### Work to complete
Scan the records for the string "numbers"; copy each line where it occurs.

### Given information
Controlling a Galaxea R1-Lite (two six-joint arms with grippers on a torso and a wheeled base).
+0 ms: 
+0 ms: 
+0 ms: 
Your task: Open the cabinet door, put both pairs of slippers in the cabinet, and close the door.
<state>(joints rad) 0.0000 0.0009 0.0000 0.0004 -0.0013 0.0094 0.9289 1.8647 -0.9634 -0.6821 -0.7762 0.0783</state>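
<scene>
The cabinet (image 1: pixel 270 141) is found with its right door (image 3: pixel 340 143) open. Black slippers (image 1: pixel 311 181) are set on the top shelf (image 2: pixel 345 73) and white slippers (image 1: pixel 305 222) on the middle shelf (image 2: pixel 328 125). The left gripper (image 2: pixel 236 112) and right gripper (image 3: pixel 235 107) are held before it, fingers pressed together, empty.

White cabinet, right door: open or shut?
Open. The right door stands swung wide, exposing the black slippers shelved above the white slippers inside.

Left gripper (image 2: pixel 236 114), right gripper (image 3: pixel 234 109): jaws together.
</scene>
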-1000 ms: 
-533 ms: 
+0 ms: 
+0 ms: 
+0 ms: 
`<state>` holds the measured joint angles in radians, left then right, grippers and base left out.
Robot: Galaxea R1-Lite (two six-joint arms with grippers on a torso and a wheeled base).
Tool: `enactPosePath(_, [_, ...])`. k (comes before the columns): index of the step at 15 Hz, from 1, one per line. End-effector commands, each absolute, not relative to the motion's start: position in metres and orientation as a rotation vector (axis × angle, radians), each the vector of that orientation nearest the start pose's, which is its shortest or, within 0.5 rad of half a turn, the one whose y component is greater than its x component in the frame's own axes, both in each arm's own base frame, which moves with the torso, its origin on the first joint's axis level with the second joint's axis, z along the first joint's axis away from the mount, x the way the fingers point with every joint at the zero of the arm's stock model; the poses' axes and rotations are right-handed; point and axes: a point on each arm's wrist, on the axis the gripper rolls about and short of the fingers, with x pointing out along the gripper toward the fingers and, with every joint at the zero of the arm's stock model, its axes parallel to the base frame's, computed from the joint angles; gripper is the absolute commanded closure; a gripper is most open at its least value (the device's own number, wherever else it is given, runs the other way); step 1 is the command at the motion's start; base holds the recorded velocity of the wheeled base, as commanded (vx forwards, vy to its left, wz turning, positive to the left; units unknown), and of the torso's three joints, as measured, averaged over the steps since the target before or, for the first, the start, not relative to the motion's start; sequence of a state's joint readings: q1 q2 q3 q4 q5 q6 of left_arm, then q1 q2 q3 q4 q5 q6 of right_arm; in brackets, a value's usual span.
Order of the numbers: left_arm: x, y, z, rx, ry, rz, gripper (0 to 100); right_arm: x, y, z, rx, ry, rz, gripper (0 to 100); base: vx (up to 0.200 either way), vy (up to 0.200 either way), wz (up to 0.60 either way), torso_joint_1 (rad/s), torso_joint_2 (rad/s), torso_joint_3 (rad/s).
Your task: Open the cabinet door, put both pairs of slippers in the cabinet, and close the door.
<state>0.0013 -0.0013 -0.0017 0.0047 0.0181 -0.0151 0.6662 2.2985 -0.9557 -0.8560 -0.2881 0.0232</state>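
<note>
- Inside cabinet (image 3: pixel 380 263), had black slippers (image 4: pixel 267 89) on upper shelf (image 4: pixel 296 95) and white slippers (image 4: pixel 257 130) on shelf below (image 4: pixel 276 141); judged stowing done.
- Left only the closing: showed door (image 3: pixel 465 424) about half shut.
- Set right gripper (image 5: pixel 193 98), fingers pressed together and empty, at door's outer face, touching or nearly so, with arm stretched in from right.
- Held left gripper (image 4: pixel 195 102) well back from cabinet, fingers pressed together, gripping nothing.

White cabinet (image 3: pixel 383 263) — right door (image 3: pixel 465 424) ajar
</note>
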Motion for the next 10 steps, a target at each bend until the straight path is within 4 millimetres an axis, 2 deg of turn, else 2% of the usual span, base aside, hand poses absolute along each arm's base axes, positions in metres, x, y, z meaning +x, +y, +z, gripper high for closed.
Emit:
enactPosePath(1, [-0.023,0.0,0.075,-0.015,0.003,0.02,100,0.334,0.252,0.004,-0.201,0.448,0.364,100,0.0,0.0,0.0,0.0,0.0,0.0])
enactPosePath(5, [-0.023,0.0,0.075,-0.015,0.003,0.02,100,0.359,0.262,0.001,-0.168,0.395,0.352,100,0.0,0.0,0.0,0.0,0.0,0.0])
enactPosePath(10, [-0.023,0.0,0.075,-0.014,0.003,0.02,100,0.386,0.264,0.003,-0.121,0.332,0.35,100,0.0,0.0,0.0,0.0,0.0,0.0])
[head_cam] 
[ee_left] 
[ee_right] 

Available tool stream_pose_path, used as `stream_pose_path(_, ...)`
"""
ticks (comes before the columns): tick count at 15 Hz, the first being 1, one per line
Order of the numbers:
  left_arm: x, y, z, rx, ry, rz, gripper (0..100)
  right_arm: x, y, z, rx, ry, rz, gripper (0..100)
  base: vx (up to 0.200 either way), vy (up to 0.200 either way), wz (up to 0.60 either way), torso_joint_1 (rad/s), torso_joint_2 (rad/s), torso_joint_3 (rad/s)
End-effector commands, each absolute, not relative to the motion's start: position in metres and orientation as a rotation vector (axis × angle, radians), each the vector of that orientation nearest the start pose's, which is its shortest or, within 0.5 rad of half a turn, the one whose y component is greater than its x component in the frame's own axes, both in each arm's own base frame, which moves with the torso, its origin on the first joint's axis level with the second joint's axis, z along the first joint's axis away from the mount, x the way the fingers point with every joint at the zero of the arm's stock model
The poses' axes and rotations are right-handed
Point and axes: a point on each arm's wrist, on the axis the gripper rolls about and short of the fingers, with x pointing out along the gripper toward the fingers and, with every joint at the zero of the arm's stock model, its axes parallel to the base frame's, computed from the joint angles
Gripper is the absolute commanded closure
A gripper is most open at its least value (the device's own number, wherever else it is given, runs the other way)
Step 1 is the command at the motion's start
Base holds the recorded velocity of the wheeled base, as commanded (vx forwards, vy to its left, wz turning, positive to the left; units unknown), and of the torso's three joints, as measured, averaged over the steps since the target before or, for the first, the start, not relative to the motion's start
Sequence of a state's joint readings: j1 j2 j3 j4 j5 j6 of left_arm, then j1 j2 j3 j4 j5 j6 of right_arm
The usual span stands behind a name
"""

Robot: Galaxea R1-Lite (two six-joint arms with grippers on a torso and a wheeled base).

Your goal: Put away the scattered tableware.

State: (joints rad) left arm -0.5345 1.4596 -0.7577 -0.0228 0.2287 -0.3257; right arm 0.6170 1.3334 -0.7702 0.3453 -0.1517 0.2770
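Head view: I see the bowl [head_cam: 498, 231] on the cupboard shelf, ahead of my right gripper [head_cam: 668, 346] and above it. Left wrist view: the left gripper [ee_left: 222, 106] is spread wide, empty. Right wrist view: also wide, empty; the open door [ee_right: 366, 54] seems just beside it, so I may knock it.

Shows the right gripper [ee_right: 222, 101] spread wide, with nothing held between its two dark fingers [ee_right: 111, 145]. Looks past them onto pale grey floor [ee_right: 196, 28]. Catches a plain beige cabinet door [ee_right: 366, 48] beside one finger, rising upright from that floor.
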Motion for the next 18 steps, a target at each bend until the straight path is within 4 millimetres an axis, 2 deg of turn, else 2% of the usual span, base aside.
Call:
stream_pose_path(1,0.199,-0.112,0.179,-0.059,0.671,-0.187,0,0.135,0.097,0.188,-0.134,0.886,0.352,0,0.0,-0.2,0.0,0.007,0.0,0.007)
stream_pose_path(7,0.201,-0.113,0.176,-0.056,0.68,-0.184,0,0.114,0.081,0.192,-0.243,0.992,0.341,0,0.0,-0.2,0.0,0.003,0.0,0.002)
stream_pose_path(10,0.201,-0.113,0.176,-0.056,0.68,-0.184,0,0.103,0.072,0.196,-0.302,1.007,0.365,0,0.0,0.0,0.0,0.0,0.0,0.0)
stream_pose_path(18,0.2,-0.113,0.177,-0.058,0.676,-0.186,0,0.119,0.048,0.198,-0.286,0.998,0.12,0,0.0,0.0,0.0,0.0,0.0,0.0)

### Exercise response
Order of the numbers: left_arm: x, y, z, rx, ry, rz, gripper (0 to 100); right_arm: x, y, z, rx, ry, rz, gripper (0 to 100); base: vx (up to 0.200 either way), vy (up to 0.200 either way), wz (up to 0.60 either way), torso_joint_1 (rad/s), torso_joint_2 (rad/s), torso_joint_3 (rad/s).
Order of the numbers:

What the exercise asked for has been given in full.